EXERCISE OBJECTIVE. Would you retype the whole listing exactly, leaving its pictures out?
===== DATA =====
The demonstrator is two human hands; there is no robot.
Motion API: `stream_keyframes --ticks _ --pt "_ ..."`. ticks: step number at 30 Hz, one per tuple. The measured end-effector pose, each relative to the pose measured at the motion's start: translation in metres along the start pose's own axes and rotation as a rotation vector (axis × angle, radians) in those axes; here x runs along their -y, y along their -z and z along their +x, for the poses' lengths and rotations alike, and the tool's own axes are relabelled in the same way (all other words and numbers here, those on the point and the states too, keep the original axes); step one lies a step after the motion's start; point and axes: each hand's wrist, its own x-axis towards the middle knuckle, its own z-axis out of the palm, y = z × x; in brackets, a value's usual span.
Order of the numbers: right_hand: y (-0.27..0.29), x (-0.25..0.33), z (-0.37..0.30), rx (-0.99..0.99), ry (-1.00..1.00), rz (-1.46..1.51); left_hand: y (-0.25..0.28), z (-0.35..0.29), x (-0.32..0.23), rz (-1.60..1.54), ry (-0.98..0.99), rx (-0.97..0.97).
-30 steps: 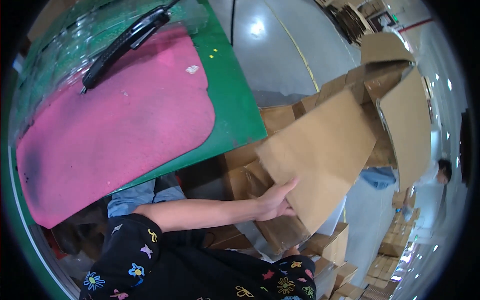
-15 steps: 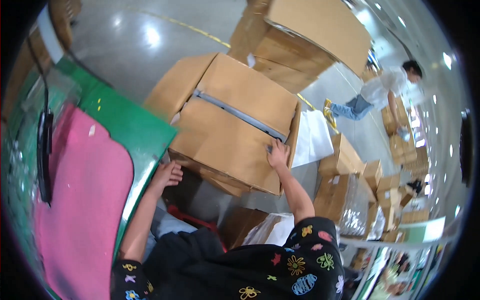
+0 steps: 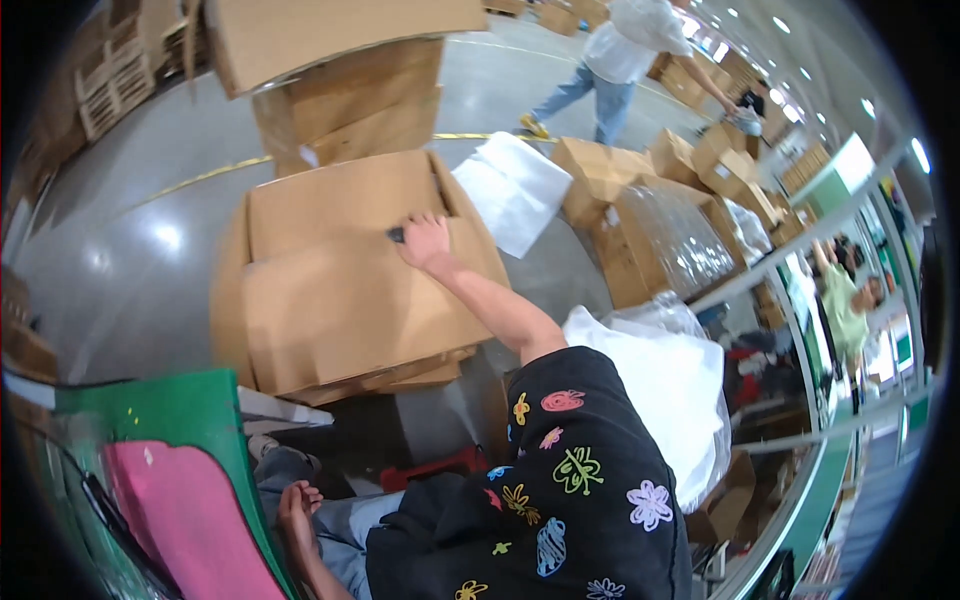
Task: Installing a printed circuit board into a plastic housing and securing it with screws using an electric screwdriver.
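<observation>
A large brown cardboard box (image 3: 340, 325) stands in front of me, its top flaps folded inward. My right hand (image 3: 428, 242) rests on top, by the line where the near flap meets the far flap (image 3: 345, 205). Its fingers are closed round a small black object (image 3: 396, 235), mostly covered by the hand, so its kind does not show. Low down, beside my leg and the green bench, my left hand (image 3: 298, 508) has loosely bent fingers and nothing visible in it.
A green bench (image 3: 185, 395) with a pink mat (image 3: 195, 510) is at my left. Another big carton (image 3: 345, 40) stands beyond the box. White sheeting (image 3: 515, 195) and several cartons (image 3: 600, 170) lie to the right. A person (image 3: 625, 50) walks behind; something red (image 3: 435, 475) is below.
My view has turned right. My left hand has left the box's near corner and dropped beside my leg. The grey-blue strip between the flaps is no longer visible; my right hand stays on the box.
</observation>
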Motion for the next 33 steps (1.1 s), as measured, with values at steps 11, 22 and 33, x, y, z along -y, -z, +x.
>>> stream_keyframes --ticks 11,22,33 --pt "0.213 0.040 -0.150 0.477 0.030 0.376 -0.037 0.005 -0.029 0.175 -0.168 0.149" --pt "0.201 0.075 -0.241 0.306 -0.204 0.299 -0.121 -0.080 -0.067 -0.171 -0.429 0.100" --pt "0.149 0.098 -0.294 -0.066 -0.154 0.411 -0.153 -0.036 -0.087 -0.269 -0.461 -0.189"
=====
SOLUTION TO THIS PROBLEM.
The demonstrator is two human hands; there is no robot.
Motion API: `stream_keyframes --ticks _ --pt "_ ..."`. ticks: step number at 30 Hz, one per tuple. The measured end-effector pose, each relative to the pose measured at the motion's start: translation in metres along the start pose's own axes and rotation as a rotation vector (axis × angle, radians) in those axes; here x runs along their -y, y along their -z and z along their +x, for the poses' lengths and rotations alike, and the tool's own axes are relabelled in the same way (all other words and numbers here, those on the point and the states too, keep the original axes); step one lies a step after the motion's start; point and axes: each hand's wrist, its own x-axis towards the middle knuckle, its own z-axis out of the palm, y = z × x; in brackets, a value's usual span.
Order of the numbers: right_hand: y (-0.27..0.29), x (-0.25..0.33), z (-0.37..0.30), rx (-0.99..0.99), ry (-1.00..1.00), rz (-1.46..1.51); left_hand: y (-0.25..0.28), z (-0.35..0.29), x (-0.32..0.23), rz (-1.60..1.54), ry (-0.98..0.99), rx (-0.97..0.97).
-30 steps: 
-15 steps: 
+0 steps: 
Task: Installing a printed circuit board into a plastic housing and securing it with screws using an electric screwdriver.
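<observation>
A large brown cardboard box (image 3: 340, 325) stands in front of me, its top flaps folded inward. My right hand (image 3: 428, 242) rests on top, by the line where the near flap meets the far flap (image 3: 345, 205). Its fingers are closed round a small black object (image 3: 396, 235), mostly covered by the hand, so its kind does not show. Low down, beside my leg and the green bench, my left hand (image 3: 298, 508) has loosely bent fingers and nothing visible in it.
A green bench (image 3: 185, 395) with a pink mat (image 3: 195, 510) is at my left. Another big carton (image 3: 345, 40) stands beyond the box. White sheeting (image 3: 515, 195) and several cartons (image 3: 600, 170) lie to the right. A person (image 3: 625, 50) walks behind; something red (image 3: 435, 475) is below.
My view has turned right. My left hand has left the box's near corner and dropped beside my leg. The grey-blue strip between the flaps is no longer visible; my right hand stays on the box.
</observation>
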Motion for the next 33 steps (1.1 s), as measured, with values at steps 11, 22 and 33, x, y, z along -y, -z, +x.
>>> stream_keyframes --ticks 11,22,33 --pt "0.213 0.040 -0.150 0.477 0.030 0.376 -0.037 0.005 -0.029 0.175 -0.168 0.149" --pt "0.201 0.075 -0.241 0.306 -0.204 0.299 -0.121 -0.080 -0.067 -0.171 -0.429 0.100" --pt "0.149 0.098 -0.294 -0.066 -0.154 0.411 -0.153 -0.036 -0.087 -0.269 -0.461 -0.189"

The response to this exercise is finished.